> _What you need to do_:
Print exactly the lines that run from the opening line of the material through the line with "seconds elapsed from", and nothing else, leaving out pictures.

START Data

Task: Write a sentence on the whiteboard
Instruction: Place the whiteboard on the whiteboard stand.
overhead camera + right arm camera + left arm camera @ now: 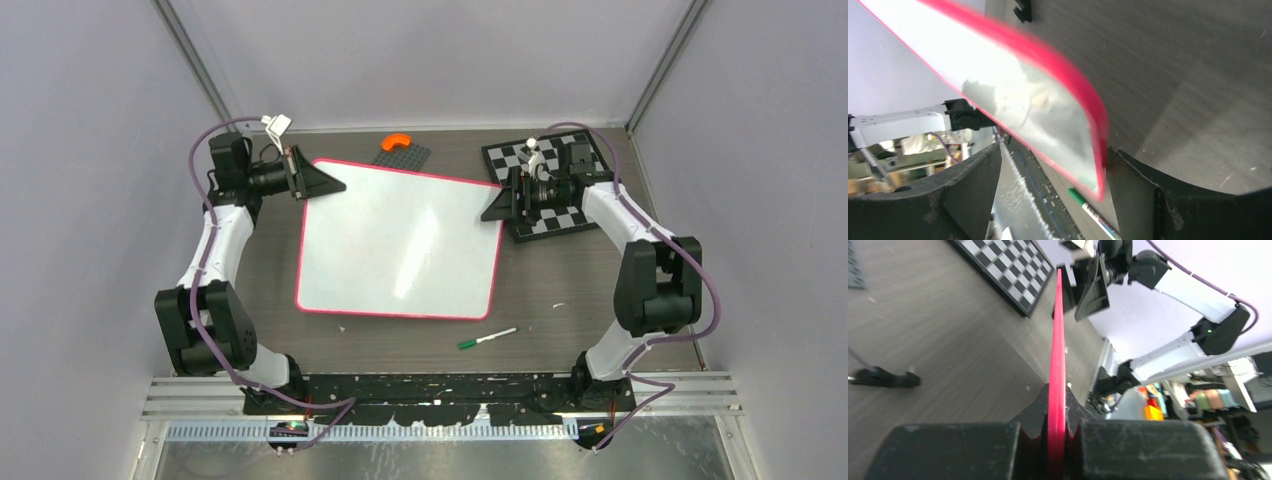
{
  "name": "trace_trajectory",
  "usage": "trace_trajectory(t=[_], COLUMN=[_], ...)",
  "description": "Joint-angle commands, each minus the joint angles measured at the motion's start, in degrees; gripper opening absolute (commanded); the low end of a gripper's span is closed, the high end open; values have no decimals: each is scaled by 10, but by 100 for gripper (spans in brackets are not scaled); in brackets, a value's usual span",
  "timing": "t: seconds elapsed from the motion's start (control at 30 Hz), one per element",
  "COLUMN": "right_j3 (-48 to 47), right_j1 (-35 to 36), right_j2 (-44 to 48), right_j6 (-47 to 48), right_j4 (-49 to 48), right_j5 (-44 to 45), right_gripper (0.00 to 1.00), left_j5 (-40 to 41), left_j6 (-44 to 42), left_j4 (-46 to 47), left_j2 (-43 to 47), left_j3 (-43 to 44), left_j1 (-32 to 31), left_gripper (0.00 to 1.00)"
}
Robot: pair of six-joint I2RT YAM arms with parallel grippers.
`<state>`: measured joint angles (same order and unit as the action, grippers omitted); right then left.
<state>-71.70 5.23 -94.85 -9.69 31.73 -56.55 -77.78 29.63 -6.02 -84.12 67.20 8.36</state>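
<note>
the large, flat white whiteboard [400, 240] with its thin red-pink rim lies mid-table between my two arms. its face is blank in the overhead view, and no stroke of the sentence shows. my left gripper [335, 185] is clamped on the far-left corner; the wrist view shows the rim pinched edge-on between its black fingers [973, 450]. my right gripper [492, 210] sits at the far-right corner with jaws apart. the rounded corner stands between them, close against one finger, and i cannot tell whether it touches. nor can i tell whether the board rests flat on the dark wood-grain table [560, 320] or is tipped up.

the relation that counts, as i judge it, is the slim white marker with a green cap [487, 339]. it lies on the table just off the board's near-right corner, apart from it. its long axis runs roughly left to right, with the cap toward the left arm. it lies back toward the arm bases from both grippers, and the right arm is nearer. nothing stands between the two.

under the right gripper sits the black-and-white checkered chessboard [560, 195] with a small white chess piece [535, 150]. an orange curved block [398, 141] on a grey studded plate [412, 156] lies beyond the far edge, well apart from the marker.
</note>
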Motion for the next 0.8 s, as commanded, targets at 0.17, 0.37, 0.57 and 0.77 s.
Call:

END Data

> _Your response_:
Task: Write a sentence on the whiteboard
Instruction: Place the whiteboard on the whiteboard stand.
overhead camera + right arm camera + left arm camera @ now: 
{
  "name": "trace_trajectory",
  "usage": "trace_trajectory(t=[_], COLUMN=[_], ...)",
  "description": "Joint-angle commands, each minus the joint angles measured at the motion's start, in degrees; gripper opening absolute (commanded); the low end of a gripper's span is closed, the high end open; values have no decimals: each is scaled by 10, but by 100 for gripper (spans in brackets are not scaled); in brackets, a value's usual span",
  "timing": "t: seconds elapsed from the motion's start (control at 30 Hz), one per element",

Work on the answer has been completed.